Back in November, Condé Nast settled a lawsuit with former interns for $5.8 million. Meanwhile, Tommy Hilfiger and Fendi join a long list of fashion houses facing similar intern lawsuits. The Fashion Law names Lacoste, Zac Posen, Burberry, Gucci, Calvin Klein, Marc Jacobs, Oscar de la Renta, Coach, and Donna Karan as companies who are involved in unpaid internship lawsuits, all filed by two firms: Virginia & Ambinder LLP and Leeds Brown Law PC.

"The frequency with which cases have been filed by these firms and some interesting procedural history, suggests that these firms may be trolling for potential plaintiffs to help them rake in large settlements from the design houses at issue," Julie Zerbo of The Fashion Law writes.

One intern who was represented by Lloyd Ambinder dropped her lawsuit against "The Late Show with David Letterman" last year, saying she was pressured into suing.
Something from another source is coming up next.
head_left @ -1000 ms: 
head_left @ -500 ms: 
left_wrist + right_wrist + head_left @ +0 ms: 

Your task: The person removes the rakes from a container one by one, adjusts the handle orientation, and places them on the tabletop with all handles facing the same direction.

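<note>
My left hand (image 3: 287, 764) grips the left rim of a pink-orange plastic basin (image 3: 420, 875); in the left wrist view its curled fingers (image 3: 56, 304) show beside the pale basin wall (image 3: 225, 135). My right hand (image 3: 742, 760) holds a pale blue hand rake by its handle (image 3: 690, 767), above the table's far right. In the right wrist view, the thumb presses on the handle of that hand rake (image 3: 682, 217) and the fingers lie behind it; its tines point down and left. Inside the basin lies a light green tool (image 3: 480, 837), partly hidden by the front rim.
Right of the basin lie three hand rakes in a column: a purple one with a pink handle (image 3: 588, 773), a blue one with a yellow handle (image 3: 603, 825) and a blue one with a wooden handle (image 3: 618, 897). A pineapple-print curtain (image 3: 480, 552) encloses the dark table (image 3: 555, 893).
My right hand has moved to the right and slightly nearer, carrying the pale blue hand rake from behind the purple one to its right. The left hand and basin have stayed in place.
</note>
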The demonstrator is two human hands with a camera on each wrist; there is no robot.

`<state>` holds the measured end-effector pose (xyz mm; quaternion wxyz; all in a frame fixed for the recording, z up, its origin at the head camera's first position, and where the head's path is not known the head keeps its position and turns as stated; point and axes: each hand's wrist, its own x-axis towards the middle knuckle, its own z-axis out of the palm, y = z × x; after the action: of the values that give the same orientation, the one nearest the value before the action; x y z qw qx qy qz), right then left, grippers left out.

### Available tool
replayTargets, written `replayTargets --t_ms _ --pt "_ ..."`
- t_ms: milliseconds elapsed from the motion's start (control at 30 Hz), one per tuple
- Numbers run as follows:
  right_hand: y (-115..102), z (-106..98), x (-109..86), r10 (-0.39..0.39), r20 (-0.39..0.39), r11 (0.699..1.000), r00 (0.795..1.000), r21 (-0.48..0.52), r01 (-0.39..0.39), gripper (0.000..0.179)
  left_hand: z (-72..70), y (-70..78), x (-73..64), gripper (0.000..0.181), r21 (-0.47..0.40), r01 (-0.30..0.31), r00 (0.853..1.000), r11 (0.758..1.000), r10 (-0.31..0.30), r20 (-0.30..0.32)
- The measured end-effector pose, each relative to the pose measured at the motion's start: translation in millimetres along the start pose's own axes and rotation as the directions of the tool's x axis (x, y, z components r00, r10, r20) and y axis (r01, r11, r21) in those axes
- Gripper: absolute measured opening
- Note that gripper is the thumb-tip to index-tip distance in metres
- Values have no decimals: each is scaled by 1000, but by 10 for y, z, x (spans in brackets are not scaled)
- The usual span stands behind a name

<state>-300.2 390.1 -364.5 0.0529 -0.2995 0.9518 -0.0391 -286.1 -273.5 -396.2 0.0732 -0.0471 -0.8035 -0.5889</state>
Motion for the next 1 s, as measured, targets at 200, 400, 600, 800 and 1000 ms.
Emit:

In Mallory Musallam's apology letter to Letterman, she wrote that she had been "approached by a beguiling legion of lawsuit-hungry attorneys who saw my Late Show internship on LinkedIn..." and that she was "hastily coerced into a lawsuit masked in equivocal language and ambiguous pretenses." In an interview with Law360, Ambinder denied Musallam's claims that she was coerced into filing a class action lawsuit.